= Goal of the exercise =
Instruction for the entries that follow: retype exactly the lines from the line with "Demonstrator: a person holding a" to the line with "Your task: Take", both included, and omit all others.

[Records shown — start]

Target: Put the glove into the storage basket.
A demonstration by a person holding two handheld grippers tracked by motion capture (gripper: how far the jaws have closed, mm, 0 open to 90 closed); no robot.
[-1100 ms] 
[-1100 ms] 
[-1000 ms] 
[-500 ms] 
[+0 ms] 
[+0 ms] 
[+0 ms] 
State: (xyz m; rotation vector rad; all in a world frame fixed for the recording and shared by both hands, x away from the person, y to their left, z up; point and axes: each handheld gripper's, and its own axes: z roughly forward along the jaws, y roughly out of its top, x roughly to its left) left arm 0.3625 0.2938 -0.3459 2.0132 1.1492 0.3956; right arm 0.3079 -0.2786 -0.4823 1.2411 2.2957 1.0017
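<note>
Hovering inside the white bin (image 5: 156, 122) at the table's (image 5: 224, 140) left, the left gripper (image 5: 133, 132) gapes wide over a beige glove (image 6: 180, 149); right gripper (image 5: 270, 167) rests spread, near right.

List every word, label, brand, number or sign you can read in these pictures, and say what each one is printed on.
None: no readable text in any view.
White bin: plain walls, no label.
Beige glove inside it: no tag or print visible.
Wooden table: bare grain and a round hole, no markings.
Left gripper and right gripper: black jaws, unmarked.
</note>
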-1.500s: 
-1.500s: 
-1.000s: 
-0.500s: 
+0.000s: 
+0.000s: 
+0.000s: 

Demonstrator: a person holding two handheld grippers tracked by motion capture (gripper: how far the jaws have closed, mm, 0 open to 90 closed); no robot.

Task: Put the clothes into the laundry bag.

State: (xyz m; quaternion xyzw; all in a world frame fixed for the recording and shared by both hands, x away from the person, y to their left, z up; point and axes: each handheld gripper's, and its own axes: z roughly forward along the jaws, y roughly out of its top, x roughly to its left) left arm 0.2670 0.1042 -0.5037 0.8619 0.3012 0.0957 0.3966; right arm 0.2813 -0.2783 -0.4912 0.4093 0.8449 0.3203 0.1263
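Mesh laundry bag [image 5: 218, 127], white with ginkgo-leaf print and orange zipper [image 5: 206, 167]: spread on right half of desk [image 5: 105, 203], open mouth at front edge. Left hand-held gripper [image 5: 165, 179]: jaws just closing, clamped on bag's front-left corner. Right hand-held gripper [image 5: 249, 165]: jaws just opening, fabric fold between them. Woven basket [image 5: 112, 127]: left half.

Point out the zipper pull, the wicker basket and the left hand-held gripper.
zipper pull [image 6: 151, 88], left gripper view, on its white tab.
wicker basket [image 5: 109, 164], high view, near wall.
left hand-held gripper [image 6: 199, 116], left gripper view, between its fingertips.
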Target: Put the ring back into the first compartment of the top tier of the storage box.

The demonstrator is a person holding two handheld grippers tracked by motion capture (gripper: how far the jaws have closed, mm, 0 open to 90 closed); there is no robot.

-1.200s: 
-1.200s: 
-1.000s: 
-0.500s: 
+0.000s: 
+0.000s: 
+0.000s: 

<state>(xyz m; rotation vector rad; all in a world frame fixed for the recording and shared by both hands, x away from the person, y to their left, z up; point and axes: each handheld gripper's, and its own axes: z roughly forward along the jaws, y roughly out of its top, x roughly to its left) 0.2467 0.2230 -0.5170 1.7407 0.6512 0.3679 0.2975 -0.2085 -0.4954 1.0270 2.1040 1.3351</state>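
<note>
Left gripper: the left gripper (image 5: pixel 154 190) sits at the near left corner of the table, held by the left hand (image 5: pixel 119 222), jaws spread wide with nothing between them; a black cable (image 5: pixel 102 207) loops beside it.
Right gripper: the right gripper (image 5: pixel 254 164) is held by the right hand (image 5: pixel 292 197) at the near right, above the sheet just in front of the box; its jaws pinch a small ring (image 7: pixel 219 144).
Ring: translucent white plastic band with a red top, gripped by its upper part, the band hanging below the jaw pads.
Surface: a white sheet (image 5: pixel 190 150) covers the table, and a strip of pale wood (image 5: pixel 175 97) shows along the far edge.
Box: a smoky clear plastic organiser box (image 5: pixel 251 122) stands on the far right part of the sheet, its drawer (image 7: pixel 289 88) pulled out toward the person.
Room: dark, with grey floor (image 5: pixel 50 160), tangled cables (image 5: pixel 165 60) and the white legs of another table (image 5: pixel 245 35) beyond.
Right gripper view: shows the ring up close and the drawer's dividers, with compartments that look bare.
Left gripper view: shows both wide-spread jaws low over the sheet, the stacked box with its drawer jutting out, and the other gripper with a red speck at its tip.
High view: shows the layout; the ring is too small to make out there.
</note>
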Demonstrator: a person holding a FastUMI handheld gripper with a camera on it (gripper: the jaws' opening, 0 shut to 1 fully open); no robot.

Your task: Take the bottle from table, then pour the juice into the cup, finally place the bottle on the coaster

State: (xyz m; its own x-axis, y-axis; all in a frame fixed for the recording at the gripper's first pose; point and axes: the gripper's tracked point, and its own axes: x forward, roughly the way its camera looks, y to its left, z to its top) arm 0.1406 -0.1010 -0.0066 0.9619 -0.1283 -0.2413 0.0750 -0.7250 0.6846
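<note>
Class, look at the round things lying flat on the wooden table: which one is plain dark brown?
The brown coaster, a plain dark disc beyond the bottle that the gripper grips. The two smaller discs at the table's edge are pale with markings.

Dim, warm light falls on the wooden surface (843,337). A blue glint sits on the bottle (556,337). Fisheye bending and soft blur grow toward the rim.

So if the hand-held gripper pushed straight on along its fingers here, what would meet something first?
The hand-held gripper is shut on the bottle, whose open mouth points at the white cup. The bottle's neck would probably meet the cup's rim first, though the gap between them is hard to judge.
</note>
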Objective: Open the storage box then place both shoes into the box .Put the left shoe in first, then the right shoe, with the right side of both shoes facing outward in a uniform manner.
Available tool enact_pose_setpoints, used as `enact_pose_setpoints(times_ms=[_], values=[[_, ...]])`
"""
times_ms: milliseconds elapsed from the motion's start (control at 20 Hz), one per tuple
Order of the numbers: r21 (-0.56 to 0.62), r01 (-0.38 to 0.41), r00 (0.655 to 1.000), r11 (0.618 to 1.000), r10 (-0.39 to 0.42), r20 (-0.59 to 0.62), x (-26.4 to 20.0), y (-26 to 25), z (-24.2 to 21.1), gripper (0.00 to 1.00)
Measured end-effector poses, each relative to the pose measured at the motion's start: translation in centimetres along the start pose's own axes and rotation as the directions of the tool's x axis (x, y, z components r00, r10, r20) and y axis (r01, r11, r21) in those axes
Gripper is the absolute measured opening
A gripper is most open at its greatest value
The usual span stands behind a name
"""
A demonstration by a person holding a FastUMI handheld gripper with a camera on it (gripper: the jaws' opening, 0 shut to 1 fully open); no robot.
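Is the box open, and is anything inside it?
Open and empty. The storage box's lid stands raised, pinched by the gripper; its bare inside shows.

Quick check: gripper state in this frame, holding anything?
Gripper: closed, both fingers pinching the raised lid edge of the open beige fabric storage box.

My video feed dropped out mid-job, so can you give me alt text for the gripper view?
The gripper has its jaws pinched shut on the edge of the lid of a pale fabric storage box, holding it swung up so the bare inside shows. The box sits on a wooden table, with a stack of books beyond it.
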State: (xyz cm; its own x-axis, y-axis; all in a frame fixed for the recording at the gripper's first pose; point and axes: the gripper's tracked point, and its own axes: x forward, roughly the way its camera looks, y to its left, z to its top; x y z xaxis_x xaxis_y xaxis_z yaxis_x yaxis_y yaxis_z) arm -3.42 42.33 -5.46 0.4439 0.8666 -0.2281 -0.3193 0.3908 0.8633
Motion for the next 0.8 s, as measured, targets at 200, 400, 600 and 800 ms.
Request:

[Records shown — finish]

= Task solution =
Demonstrator: a person holding a FastUMI handheld gripper with a camera on it (gripper: the jaws' opening, 0 shut to 1 fully open); no robot.

Your task: Take the bottle from table, then pour the juice into the cup, finally place the bottle on the coaster

The exercise requires nothing more.